L’émission "Quotidien" de TMC, animée par Yann Barthes, révélait ce vendredi des enregistrements du président des Républicains, récoltés par le journaliste Paul Larrouturou.

Visiblement pris à son insu par l’un de ses étudiants durant l’un de ses cours à l’EM Business School de Lyon, on l’entend donner son avis sur ses confrères politiques, sans retenue.
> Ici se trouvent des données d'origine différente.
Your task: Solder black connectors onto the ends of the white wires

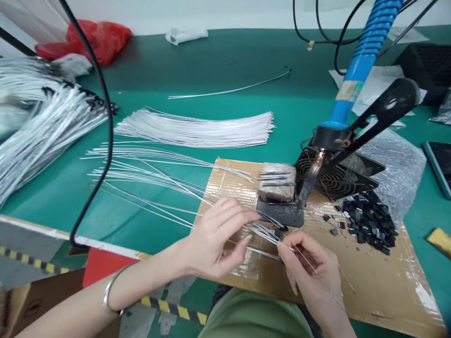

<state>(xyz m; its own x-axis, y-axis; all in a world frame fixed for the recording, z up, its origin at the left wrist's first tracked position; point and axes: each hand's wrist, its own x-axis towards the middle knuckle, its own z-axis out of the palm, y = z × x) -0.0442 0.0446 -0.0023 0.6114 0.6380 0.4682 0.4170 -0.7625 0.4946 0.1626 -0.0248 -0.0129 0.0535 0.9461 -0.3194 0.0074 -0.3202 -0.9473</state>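
Observation:
My left hand [221,234] is over the cardboard's left part, fingers bent above a spread of thin white wires [176,180], thumb apart from the fingers; nothing is gripped between them. My right hand [312,270] pinches a thin wire near the black tips of the wires, and thin strands run down across its palm. Just behind the hands, a block [277,192] with metal rods on it sits on a dark metal base. Small black pieces [371,220] lie heaped right of the hands on the cardboard [384,281].
A blue duct [366,61] and black fan [317,173] stand behind the block. A neat white wire bundle [197,129] lies on the green table [225,56], with more wires [45,122] far left. A black cable [107,103] hangs in front. Bubble wrap [401,164] and a phone [440,164] are right.

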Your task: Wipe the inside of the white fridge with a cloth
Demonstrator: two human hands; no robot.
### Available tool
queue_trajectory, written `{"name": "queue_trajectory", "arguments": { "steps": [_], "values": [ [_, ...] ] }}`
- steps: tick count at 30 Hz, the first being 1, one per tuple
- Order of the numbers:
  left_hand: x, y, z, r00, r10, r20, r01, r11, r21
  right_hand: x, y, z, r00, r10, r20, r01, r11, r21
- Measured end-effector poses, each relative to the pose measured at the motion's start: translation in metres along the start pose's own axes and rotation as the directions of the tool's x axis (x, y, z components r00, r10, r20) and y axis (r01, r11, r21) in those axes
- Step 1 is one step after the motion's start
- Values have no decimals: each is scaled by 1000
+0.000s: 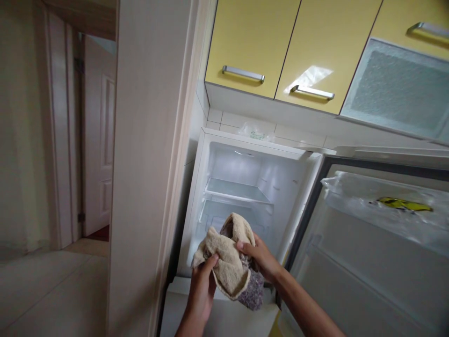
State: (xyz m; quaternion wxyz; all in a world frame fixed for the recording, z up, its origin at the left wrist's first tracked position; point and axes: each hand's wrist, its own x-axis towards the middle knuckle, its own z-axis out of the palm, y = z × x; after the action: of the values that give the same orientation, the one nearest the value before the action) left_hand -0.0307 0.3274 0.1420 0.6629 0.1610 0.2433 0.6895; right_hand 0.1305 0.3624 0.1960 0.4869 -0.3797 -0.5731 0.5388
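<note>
— What's the biggest thing in front of them?

— The open fridge (245, 187). Its white compartment stands bare-walled with a glass shelf (236, 190) across the middle. The fridge door (368, 262) swings out to the right of it, with clear plastic film on its upper rack and a yellow sticker (403, 204) under the film.

— And around the fridge?

— Above it hang yellow cabinets (291, 47) with metal bar handles. To the left of the fridge runs a pale wall panel (147, 164), and further left a white door (100, 140) down a hallway. A crumpled plastic bag (256, 133) lies on top of the fridge.

— Where are the hands?

— Both are raised just in front of the fridge's lower opening, holding a beige cloth (228, 262) bunched up, with a grey mottled side showing underneath. The left hand (202, 285) grips it from below, thumb pressed on the fabric. The right hand (261, 257) pinches its upper fold, fingers curled narrow around it.

— Is the cloth touching the fridge?

— I can't tell; it seems held clear of it.
</note>
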Motion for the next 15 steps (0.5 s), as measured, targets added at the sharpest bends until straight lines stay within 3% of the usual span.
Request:
{"name": "queue_trajectory", "arguments": {
  "steps": [3,6,9,12,15],
  "values": [
    [11,-16,7,951,278,-137,-264,958,115,0,4,-6,994,-63,86,70,994,-81],
    [23,-34,21,898,421,-128,-382,890,248,3,13,-13,982,-125,138,141,984,-110],
    [31,-43,44,939,345,-13,-330,910,251,17,12,-28,981,-165,100,183,961,-208],
    [39,-38,63,968,217,125,-234,961,145,44,-2,-49,986,-158,-49,144,965,-218],
    [52,-35,59,965,166,201,-200,967,159,80,-21,-67,940,-238,-244,200,965,-169]
  ]
}}
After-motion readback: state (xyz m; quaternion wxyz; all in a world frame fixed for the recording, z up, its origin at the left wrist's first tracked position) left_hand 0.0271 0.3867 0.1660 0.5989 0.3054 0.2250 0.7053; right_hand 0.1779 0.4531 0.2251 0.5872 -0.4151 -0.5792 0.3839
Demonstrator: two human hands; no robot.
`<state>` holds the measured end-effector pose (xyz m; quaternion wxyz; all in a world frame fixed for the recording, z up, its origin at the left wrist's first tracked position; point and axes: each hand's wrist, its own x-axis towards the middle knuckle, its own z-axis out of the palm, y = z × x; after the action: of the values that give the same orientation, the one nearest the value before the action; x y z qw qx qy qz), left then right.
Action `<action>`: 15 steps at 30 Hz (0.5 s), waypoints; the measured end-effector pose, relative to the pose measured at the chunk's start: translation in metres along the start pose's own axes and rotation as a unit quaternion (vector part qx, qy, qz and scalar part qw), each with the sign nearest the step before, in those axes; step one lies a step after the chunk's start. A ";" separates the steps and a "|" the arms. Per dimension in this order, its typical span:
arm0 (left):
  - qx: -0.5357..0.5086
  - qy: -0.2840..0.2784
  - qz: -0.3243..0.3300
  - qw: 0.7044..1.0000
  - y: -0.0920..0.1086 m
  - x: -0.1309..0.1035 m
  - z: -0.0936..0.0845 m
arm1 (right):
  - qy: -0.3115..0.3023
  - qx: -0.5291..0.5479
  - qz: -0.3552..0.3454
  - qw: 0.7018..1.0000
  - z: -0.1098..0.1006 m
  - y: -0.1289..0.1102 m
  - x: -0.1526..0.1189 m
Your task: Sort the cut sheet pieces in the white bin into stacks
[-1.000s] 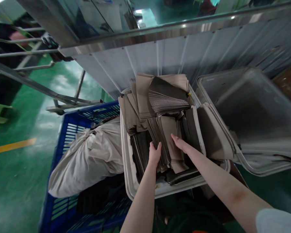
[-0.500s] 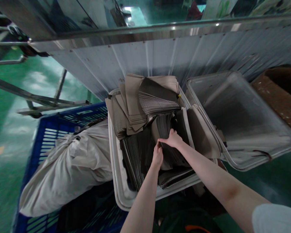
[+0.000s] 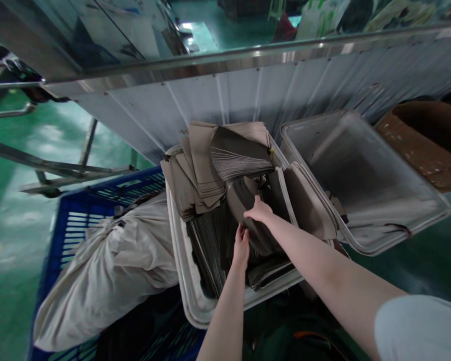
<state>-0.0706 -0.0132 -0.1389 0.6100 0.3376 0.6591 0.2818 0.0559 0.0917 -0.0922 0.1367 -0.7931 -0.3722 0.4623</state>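
A white bin [image 3: 186,296] holds stacks of flat grey-brown and black pieces. My right hand [image 3: 260,209] is on a dark stack [image 3: 244,193] in the middle of the bin, its fingers bent over the pieces. Just below and left of it, my left hand [image 3: 241,241] touches the near left side of that stack, fingers partly curled; what lies under its fingertips is hidden. Fanned dark pieces [image 3: 238,155] lie behind the hands, and light grey-brown pieces [image 3: 203,165] are at the back left. Another dark stack [image 3: 206,245] stands at the left.
A blue crate [image 3: 56,250] with a pale cloth bundle [image 3: 124,271] is at the left. To the right are a grey translucent bin [image 3: 379,185] and a brown container [image 3: 406,130]. A corrugated wall [image 3: 240,95] runs behind; a metal frame [image 3: 60,168] stands at the left.
The middle stack has bent and shifted left under my right hand. My hands have moved slightly apart. The whole view has shifted a little.
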 end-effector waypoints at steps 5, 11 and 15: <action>-0.166 -0.056 -0.155 0.972 -0.022 -0.052 -0.009 | -0.064 0.149 -0.040 0.986 -0.027 0.011 -0.016; -0.479 -0.058 -0.173 0.859 -0.034 -0.070 0.000 | -0.157 0.417 -0.084 0.892 -0.022 0.030 -0.064; -0.554 -0.042 -0.095 0.826 -0.044 -0.059 -0.037 | -0.203 0.575 -0.053 0.791 0.005 0.049 -0.078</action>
<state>-0.1101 -0.0854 -0.1335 0.7452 -0.1102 0.3948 0.5260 0.0514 0.0020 -0.0731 0.5131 -0.4353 -0.0984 0.7332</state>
Pour rappel, nous apprenions en début de semaine par le site mediacites.fr que Laurent Wauquiez assurerait des cours à l’EM Lyon.

 

Devant les étudiants, le président de la Région Auvergne-Rhône-Alpes s’exprime sur plusieurs sujets, dont le cas du ministre Gérald Darmanin, visé par une plainte pour viol, mais plus récemment aussi, pour abus de faiblesse. "C’est du Cahuzac puissance 10 […] le type sait très bien ce qu’il a fait, il sait très bien ce qui va arriver […] vous penserez à moi dans les semaines qui viennent, mais lui je ne lui promets pas un grand destin, parce que ça va faire très mal et ça va devenir l’incarnation de ce qu’a été Cahuzac."

 

Dans son viseur également, le président de la République, Emmanuel Macron, qu’il accuse être à l’origine d’une « cellule de démolition » dirigée contre François Fillon durant les dernières eléctions présidentielles. "Objectivement, il [Macron] a quand même eu un alignement de planètes assez inespéré. Que Fillon gagne la primaire et que derrière il le démolisse, ça je suis sûr et certain qu’il l’a organisé. Je pense qu’ils ont largement contribué à mettre en place la cellule de démolition, oui bien sûr.  Je n’ai aucun doute que le machin a été totalement téléguidé."

 

Et l’ancien président de la République Nicolas Sarkozy n’échappera pas aux nombreux tacles de Laurent Wauquiez. "Nicolas Sarkozy en était arrivé au point où il contrôlait les téléphones portables de ceux qui rentraient en Conseil des ministres. Il les mettait sur écoute pour pomper tous les mails, tous les textos…"

 

En outre, concernant les années à venir pour la France, le président LR prédit modestement : "On parlera beaucoup d’enjeux de sécurité. Je ne suis pas un adepte de la thèse du complot mais je pense qu’il est assez vraisemblable que dans les trois à quatre ans ça va péter très très mal et très très dur."

 

Au début de son intervention, Laurent Wauquiez mettait en garde les étudiants aventureux de faire fuiter ses paroles. Si leur conversation restait secrète, il pourrait leur sortir autre chose que le "bullshit qu’[il] peut sortir sur un plateau médiatique", expliquait-il. "Si j’ai la moindre interface qui sort par le moindre élève, là pour le coup ça se passera très mal. Si on veut que ce lieu soit un lieu de liberté, il faut que tout ce que je dise reste entre nous."